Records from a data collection
________

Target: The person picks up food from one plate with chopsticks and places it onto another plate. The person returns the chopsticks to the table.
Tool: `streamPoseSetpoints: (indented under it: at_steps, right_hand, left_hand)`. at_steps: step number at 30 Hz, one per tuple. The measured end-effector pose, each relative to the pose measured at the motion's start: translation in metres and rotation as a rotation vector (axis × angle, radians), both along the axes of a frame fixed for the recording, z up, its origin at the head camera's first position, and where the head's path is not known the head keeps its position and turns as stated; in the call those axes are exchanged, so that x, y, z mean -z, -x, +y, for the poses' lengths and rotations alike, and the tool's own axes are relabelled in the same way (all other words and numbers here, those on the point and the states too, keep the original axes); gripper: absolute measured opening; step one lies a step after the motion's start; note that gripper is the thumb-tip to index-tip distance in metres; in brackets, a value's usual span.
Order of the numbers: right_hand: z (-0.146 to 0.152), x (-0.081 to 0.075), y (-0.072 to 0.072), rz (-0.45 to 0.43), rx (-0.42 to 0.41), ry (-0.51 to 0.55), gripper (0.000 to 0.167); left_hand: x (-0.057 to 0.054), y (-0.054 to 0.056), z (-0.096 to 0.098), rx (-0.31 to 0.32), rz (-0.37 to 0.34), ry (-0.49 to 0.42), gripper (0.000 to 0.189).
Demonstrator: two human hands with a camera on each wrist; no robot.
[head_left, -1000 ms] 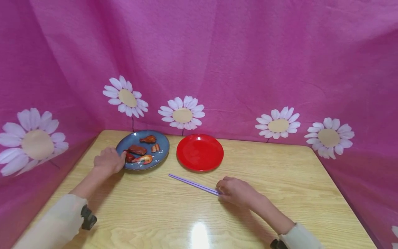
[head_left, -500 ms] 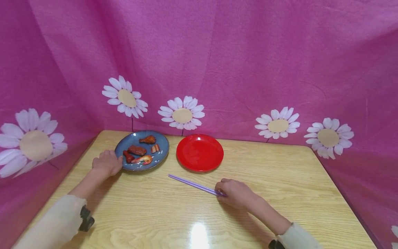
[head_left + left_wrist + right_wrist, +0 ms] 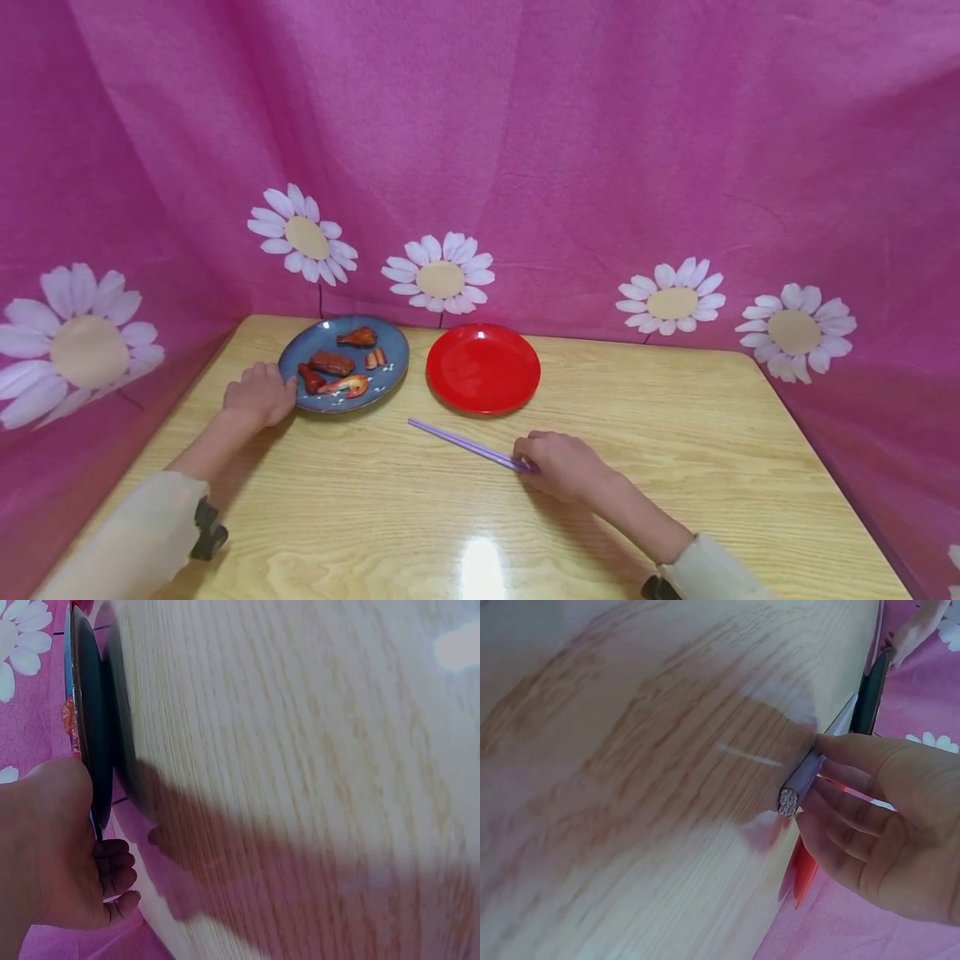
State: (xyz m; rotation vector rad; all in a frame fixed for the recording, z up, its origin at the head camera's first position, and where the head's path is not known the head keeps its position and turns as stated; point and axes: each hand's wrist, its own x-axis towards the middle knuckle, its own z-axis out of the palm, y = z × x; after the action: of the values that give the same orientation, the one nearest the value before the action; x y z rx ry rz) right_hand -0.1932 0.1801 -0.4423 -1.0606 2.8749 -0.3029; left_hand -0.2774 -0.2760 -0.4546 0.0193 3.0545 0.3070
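A blue plate (image 3: 390, 375) stands at the table's back left, bearing several pieces of food: a drumstick (image 3: 311, 379), a shrimp (image 3: 347, 386), a brown slab of meat (image 3: 332, 362), a striped piece (image 3: 375, 358) and another brown piece (image 3: 358, 336). At its left rim my left hand (image 3: 258, 394) grips the edge; the left wrist view has the thumb side over the rim and the fingers curled below. Purple chopsticks (image 3: 461, 442) lie on the wood, lower right of the plate. My right hand (image 3: 562, 465) pinches their near end between thumb and fingers, which the right wrist view confirms.
A red plate (image 3: 483, 367) sits right of the blue one, close beside it. Behind the wooden table (image 3: 675, 417) and along its sides hangs a pink cloth (image 3: 562, 167) with white daisies. A light reflection lies near the table's front.
My left thumb has drawn back from over the drumstick to the rim. The right hand has shifted slightly left along the chopsticks, its fingers now around their end. The plates stay put.
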Motion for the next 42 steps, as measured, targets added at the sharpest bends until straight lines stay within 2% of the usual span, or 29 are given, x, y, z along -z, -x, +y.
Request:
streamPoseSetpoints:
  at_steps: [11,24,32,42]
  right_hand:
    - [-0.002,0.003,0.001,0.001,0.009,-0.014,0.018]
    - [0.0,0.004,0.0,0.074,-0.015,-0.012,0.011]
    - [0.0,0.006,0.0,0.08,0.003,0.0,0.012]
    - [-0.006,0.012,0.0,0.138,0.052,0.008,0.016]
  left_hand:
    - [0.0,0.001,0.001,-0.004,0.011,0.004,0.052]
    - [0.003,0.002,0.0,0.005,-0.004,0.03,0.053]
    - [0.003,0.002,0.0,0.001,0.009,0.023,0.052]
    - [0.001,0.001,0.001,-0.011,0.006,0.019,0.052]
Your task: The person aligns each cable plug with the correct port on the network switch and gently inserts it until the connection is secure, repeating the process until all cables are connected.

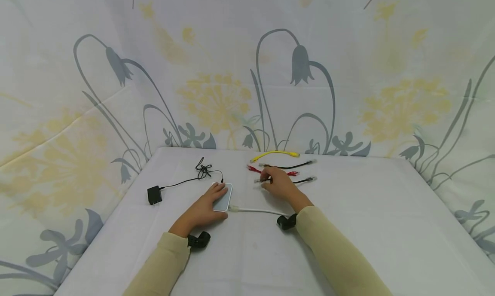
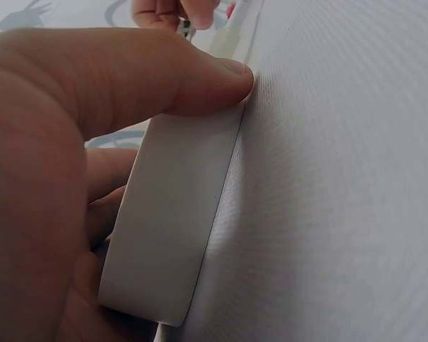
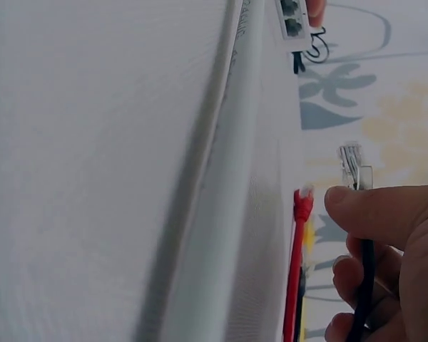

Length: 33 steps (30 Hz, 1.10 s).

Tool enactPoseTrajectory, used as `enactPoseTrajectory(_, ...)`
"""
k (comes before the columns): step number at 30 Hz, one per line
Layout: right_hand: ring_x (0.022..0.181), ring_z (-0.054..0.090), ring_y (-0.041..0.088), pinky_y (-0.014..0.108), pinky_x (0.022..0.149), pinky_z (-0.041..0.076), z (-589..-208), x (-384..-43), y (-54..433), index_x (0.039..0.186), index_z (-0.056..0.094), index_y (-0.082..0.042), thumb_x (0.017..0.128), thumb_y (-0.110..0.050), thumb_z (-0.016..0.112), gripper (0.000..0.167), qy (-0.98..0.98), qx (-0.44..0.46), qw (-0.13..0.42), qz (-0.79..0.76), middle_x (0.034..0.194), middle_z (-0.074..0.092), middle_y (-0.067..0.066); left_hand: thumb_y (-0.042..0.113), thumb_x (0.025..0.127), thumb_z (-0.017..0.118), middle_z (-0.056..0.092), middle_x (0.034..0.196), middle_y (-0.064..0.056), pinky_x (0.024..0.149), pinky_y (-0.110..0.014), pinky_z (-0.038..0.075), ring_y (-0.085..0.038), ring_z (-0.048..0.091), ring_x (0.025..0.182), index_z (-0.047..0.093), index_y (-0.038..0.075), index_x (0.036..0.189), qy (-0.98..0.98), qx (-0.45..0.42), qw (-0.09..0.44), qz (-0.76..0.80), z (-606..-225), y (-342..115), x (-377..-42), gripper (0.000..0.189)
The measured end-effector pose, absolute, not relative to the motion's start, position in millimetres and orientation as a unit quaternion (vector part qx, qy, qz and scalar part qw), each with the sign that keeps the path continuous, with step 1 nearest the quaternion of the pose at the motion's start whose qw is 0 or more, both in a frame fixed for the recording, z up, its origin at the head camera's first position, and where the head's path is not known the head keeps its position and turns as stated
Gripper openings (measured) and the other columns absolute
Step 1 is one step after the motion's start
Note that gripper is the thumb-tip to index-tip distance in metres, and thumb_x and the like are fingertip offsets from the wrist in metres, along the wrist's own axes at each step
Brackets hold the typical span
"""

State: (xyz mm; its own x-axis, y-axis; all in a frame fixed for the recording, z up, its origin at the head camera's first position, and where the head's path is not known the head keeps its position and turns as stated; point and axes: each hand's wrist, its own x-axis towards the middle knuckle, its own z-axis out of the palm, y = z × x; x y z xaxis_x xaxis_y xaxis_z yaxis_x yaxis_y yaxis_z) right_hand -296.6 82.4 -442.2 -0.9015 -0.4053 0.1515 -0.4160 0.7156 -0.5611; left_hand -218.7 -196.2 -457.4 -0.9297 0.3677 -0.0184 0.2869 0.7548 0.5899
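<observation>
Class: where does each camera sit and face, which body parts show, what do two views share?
Head: on the head, facing forward and down; left hand, right hand and sleeves show.
Left wrist: worn there, facing that hand gripping a network switch; right fingers up top.
Right wrist: worn there, facing that hand pinching a black Ethernet cable; left finger up top.
Wrist views share a white cable.

From the head, we look forward and down over the white box [image 1: 223, 203]; our left-wrist view sits close beside it, our right-wrist view farther off; all three share it.
</observation>
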Motion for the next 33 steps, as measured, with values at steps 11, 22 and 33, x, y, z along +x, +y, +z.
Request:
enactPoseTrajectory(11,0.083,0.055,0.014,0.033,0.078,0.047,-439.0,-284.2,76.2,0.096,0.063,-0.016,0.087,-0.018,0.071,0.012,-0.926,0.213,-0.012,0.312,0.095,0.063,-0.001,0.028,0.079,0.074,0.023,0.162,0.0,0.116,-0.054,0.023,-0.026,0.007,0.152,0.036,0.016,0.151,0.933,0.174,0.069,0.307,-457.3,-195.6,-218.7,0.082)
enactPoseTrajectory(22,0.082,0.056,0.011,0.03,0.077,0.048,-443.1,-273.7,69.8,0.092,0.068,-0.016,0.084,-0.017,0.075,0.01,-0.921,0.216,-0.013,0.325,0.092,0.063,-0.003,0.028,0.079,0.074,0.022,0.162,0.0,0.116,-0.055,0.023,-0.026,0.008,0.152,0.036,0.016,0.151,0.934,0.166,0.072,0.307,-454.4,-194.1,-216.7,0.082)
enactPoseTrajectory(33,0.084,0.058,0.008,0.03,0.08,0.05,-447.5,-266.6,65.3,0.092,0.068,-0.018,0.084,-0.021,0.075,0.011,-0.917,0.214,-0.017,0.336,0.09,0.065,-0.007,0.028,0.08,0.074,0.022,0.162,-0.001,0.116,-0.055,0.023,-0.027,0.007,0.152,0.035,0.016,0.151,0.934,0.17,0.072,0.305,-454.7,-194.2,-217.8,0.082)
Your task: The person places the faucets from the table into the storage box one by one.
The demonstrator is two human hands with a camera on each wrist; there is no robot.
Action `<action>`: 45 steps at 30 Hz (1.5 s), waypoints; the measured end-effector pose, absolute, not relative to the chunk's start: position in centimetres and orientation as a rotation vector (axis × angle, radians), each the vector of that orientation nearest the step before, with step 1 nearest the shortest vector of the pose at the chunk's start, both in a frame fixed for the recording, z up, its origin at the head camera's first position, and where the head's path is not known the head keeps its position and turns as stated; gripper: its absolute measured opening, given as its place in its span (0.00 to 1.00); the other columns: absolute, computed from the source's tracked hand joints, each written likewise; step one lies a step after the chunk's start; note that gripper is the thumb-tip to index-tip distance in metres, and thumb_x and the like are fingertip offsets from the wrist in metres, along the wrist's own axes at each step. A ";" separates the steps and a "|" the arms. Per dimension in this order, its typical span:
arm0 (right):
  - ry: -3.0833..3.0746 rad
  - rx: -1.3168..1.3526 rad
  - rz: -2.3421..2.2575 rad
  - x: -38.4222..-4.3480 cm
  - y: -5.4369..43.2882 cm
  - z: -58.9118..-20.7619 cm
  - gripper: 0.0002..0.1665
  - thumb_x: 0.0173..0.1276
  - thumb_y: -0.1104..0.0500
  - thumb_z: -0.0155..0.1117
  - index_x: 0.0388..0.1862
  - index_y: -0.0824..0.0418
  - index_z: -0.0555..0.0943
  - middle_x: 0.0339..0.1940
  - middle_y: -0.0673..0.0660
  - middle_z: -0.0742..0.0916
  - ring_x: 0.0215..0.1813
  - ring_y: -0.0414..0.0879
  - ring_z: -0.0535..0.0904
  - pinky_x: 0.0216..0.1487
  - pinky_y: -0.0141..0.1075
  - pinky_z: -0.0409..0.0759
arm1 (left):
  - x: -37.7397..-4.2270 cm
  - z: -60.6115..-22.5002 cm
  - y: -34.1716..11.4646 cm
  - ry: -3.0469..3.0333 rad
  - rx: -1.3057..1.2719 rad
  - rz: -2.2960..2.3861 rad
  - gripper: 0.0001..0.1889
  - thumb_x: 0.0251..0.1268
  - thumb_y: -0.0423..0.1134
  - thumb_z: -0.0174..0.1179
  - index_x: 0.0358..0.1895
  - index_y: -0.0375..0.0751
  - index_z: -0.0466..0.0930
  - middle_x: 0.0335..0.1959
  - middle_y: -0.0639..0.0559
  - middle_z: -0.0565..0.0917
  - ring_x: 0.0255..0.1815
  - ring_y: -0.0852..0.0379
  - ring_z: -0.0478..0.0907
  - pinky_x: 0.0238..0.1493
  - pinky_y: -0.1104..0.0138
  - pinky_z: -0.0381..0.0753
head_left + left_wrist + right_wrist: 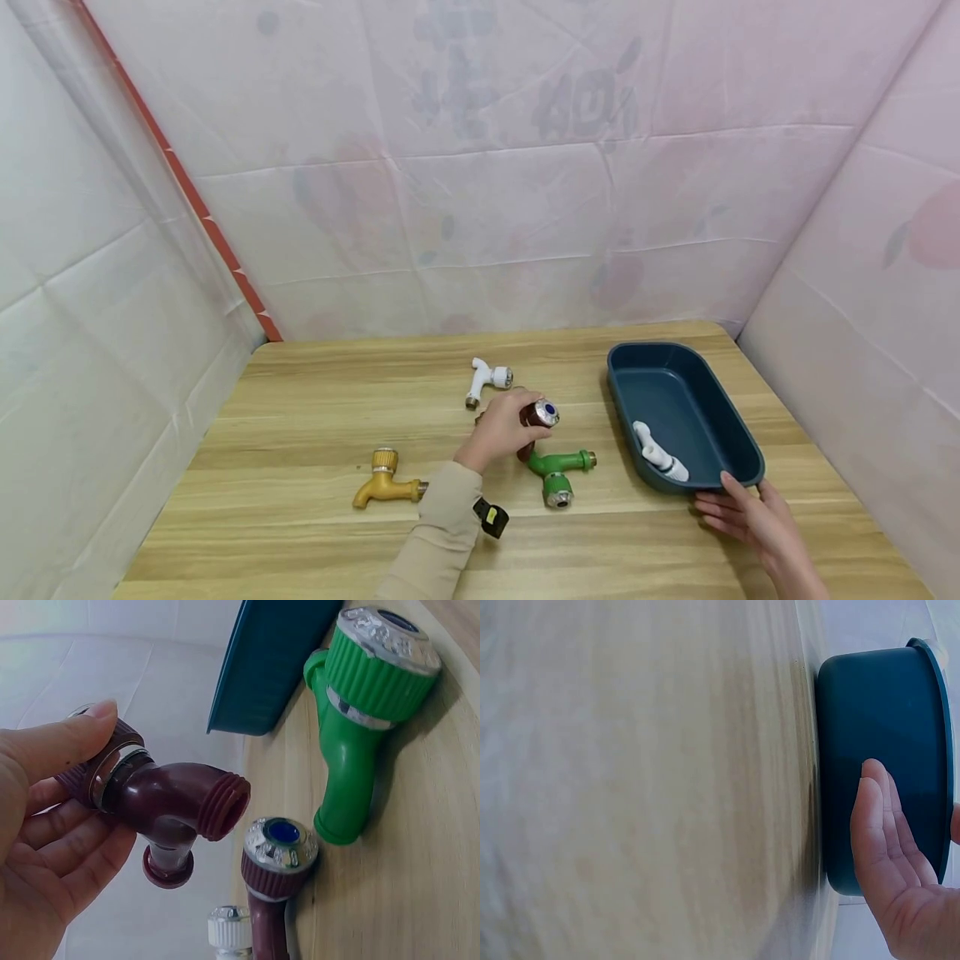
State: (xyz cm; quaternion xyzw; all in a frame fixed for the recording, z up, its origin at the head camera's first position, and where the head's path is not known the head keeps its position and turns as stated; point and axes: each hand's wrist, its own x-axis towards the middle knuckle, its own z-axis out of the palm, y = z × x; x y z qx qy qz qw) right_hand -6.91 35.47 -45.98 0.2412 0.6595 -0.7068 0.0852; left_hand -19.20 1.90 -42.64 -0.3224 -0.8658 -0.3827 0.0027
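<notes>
My left hand [501, 432] grips a dark red faucet [169, 796] by its ribbed knob, between thumb and fingers, raised above the table. A second dark red faucet [268, 919] lies on the table below, mostly hidden by this hand in the head view. Close by on the table lies a green faucet [557, 473]. My right hand [761, 521] holds the near right corner of a dark blue tub [678, 417], thumb over the rim and fingers along its outer wall. Inside the tub, at its near left, is a white faucet [657, 452].
Another white faucet [486, 379] lies farther back on the wooden table [322, 400]. A yellow faucet [386, 482] is on the left, near the left forearm. White cloth walls [480, 208] enclose the table's back and sides.
</notes>
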 end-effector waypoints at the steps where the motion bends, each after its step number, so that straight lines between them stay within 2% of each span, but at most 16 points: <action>1: 1.967 0.724 -2.112 -6.9 35.5 -46.0 0.40 0.71 0.48 0.45 0.67 0.66 0.38 0.28 0.57 0.86 0.34 0.49 0.84 0.40 0.44 0.79 | -19.2 -42.6 2.1 -2.718 -1.013 -1.203 0.26 0.52 0.41 0.67 0.54 0.35 0.75 0.47 0.46 0.79 0.46 0.56 0.76 0.42 0.74 0.74; 14: 1.964 0.700 -2.139 -6.8 35.4 -46.0 0.33 0.71 0.48 0.46 0.63 0.60 0.44 0.27 0.57 0.86 0.35 0.49 0.84 0.40 0.44 0.79 | -19.4 -42.0 4.0 -2.678 -1.071 -1.267 0.25 0.54 0.42 0.65 0.56 0.37 0.74 0.45 0.47 0.79 0.43 0.59 0.76 0.38 0.76 0.73; 22: 1.963 0.696 -2.135 -6.8 35.3 -46.0 0.34 0.71 0.48 0.45 0.64 0.61 0.42 0.27 0.56 0.86 0.35 0.48 0.84 0.40 0.43 0.79 | -19.4 -41.6 4.9 -2.642 -1.069 -1.337 0.24 0.53 0.40 0.66 0.55 0.36 0.75 0.44 0.47 0.79 0.42 0.59 0.77 0.37 0.78 0.74; 30: 1.907 0.690 -2.208 -6.6 35.3 -46.0 0.22 0.70 0.48 0.48 0.53 0.52 0.52 0.26 0.55 0.86 0.34 0.48 0.84 0.38 0.42 0.80 | -19.6 -41.6 5.8 -2.632 -0.961 -1.521 0.25 0.51 0.39 0.68 0.54 0.39 0.76 0.46 0.49 0.79 0.42 0.61 0.76 0.37 0.76 0.74; 36: 1.925 0.696 -2.178 -6.7 35.3 -45.9 0.27 0.70 0.48 0.47 0.58 0.55 0.48 0.27 0.55 0.86 0.34 0.48 0.84 0.39 0.43 0.80 | -19.7 -41.7 6.3 -2.630 -0.825 -1.707 0.25 0.50 0.39 0.68 0.54 0.41 0.75 0.47 0.50 0.79 0.39 0.62 0.76 0.35 0.75 0.75; 43: 1.928 0.718 -2.149 -6.8 35.3 -45.7 0.39 0.71 0.48 0.46 0.66 0.62 0.38 0.27 0.55 0.86 0.34 0.48 0.84 0.40 0.43 0.80 | -19.8 -41.3 6.8 -2.591 -0.775 -1.835 0.25 0.49 0.38 0.69 0.54 0.41 0.75 0.45 0.51 0.79 0.38 0.63 0.76 0.35 0.74 0.75; 45: 1.929 0.719 -2.152 -6.8 35.2 -45.7 0.38 0.71 0.48 0.46 0.66 0.60 0.39 0.27 0.55 0.86 0.34 0.48 0.84 0.40 0.43 0.80 | -19.9 -41.2 6.9 -2.589 -0.762 -1.860 0.25 0.49 0.39 0.69 0.53 0.42 0.76 0.44 0.52 0.79 0.37 0.64 0.76 0.34 0.73 0.75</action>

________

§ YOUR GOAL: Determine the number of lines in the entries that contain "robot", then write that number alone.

§ WRITTEN ANSWER: 2